Evans’s Sargeson is a slow learner. To him, Frame’s story of the sheep that looked in at her mother is allegorical: sheep represent reality, economic reality. For Frame it is, in a positive sense, fantasy. Words, she observes, are not “little donkeys that go out and bring back a load of facts for us”. So Sargeson must decipher her instructive riddles and learn to tolerate her tendency to collapse verbal and actual realities. His shock at his lodger’s “disappearance” anticipates that of later readers of Frame encountering similarly bizarre events. For Frame the writer controls reality through language. Sargeson is unhinged by this, experiencing the uncanny in a library and finding himself sucked into the weirdness of her world. The word for her condition “schizophrenia” provokes anxiety and paranoia.
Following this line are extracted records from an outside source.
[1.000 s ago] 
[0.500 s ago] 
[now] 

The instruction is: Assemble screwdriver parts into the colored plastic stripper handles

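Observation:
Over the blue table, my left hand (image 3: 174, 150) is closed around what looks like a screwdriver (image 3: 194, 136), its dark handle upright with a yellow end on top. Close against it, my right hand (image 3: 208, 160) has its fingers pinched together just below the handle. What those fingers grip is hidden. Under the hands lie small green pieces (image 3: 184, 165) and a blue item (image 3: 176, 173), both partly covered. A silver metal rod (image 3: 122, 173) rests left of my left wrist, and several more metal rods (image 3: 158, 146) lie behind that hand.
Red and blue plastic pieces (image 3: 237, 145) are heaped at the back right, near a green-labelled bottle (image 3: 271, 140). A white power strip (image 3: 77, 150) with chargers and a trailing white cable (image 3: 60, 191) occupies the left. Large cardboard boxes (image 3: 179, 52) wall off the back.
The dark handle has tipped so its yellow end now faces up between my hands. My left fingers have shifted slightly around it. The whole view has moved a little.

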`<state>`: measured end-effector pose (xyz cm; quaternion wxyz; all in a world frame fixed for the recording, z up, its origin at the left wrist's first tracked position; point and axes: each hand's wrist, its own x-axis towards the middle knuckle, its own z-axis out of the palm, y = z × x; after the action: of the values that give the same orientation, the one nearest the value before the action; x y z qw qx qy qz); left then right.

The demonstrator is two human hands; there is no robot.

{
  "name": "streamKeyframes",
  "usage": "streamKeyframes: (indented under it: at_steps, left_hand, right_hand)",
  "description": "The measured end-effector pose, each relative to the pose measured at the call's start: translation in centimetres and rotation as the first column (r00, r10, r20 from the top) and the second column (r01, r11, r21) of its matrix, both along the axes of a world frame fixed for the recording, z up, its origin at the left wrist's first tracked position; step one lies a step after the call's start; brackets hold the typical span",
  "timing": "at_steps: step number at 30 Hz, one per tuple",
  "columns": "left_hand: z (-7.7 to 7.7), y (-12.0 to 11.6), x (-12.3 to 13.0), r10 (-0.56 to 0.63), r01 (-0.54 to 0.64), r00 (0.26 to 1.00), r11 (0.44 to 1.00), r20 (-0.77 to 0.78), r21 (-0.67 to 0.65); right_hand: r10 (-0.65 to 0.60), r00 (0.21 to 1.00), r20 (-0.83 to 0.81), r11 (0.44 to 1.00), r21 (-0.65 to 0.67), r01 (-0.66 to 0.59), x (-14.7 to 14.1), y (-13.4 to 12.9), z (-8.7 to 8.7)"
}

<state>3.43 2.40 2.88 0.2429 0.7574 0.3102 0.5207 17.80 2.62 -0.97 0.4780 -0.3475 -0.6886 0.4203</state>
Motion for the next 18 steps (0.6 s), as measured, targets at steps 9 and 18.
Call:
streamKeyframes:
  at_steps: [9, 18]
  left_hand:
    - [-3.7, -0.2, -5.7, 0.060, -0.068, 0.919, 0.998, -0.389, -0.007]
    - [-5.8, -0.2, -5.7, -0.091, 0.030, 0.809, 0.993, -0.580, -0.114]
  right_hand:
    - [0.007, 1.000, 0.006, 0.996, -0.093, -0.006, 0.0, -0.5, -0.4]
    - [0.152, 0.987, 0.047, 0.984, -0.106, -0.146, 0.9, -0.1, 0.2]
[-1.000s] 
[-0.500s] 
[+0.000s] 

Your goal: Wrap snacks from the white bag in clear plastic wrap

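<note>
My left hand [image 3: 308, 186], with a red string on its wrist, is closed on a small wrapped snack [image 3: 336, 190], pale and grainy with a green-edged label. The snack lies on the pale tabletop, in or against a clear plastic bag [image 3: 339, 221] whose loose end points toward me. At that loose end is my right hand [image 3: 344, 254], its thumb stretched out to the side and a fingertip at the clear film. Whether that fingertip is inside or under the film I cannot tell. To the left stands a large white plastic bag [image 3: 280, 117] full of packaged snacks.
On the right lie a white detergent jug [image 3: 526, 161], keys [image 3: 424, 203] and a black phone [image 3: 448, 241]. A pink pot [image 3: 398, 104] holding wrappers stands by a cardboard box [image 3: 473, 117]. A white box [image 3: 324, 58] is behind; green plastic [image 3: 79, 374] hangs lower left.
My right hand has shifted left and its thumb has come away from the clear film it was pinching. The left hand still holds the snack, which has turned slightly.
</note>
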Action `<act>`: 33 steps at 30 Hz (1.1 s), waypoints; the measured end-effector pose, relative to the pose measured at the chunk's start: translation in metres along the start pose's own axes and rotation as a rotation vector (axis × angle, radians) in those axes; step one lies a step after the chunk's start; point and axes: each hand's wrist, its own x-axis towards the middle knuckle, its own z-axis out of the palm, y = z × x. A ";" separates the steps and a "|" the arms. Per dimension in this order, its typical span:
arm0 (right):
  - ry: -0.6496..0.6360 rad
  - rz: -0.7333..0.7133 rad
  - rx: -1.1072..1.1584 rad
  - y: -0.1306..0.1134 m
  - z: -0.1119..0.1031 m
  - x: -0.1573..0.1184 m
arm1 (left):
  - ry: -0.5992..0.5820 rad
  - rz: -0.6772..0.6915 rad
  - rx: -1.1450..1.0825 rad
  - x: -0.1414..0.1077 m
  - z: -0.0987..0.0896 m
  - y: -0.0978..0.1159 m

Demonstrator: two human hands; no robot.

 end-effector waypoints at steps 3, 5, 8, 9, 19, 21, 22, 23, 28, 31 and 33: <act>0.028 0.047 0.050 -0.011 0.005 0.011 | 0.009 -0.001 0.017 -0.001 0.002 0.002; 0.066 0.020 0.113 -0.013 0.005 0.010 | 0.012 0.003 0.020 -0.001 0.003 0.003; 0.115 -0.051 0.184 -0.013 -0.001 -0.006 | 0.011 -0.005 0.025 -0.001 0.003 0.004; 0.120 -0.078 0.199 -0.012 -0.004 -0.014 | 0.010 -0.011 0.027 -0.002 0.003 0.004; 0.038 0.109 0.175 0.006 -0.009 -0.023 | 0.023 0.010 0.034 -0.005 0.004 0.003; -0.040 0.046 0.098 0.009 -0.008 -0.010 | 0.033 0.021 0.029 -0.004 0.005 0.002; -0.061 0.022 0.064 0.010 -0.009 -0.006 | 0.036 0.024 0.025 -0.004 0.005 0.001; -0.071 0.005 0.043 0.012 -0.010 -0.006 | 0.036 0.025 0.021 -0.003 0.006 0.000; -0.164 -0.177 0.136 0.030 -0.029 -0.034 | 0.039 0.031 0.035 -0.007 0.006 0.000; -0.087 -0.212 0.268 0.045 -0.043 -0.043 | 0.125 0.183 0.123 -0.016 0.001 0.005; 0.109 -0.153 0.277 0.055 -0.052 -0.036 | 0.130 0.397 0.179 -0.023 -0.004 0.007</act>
But the Sargeson who narrates Gifted has learned from Frame, not that he grants words quite her power over the real. He knows that he writes for “a very select bunch indeed”, one who will recognise a Joycean phrase, “the snotgreen scrotumtightening sea”, without requiring explanation. What is significant is the ease of the quotation, from a writer who reflects that he has become “well, the man who fathered a nation’s fiction”. And, this has liberated his style, so that he can range from the earthiness of Harry Doyle’s speech to Lawrentian celebration of the body to a Lolita moment introduced into an account of a youthful Bible camp.
In Gifted the irreverent Evans offers an act of reverence for the odd couple of New Zealand fiction and produces a book which combines the simplicity and complexity, reality and richness, of both writers. The product of research and invention, the novel is above all a manual on how to read not just the gifted, word-drunk Frame but also her slow-learning mentor who also taught us all a thing or two.
Mark Williams is an associate professor in the English Programme at Victoria University of Wellington.